What to do: Copy precisely the first line of the material below and every later line, stopping with the line that contains "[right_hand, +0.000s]".

──────

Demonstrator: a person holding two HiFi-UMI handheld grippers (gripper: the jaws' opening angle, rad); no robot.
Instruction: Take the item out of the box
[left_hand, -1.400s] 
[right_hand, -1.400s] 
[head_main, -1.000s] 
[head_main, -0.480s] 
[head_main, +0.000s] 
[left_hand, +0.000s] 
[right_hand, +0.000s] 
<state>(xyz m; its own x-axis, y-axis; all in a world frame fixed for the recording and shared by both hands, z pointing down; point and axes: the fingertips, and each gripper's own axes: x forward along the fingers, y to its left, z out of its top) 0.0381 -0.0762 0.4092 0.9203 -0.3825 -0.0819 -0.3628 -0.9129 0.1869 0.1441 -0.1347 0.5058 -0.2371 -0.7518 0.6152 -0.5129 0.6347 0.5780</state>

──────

Task answer:
Demonstrator: a person holding two HiFi-UMI handheld grippers (gripper: the jaws' opening angle, rad); no robot.
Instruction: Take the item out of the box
[left_hand, -1.400s] 
[right_hand, -1.400s] 
[head_main, -1.000s] 
[head_main, -0.480s] 
[head_main, +0.000s] 
[left_hand, +0.000s] 
[right_hand, +0.000s] 

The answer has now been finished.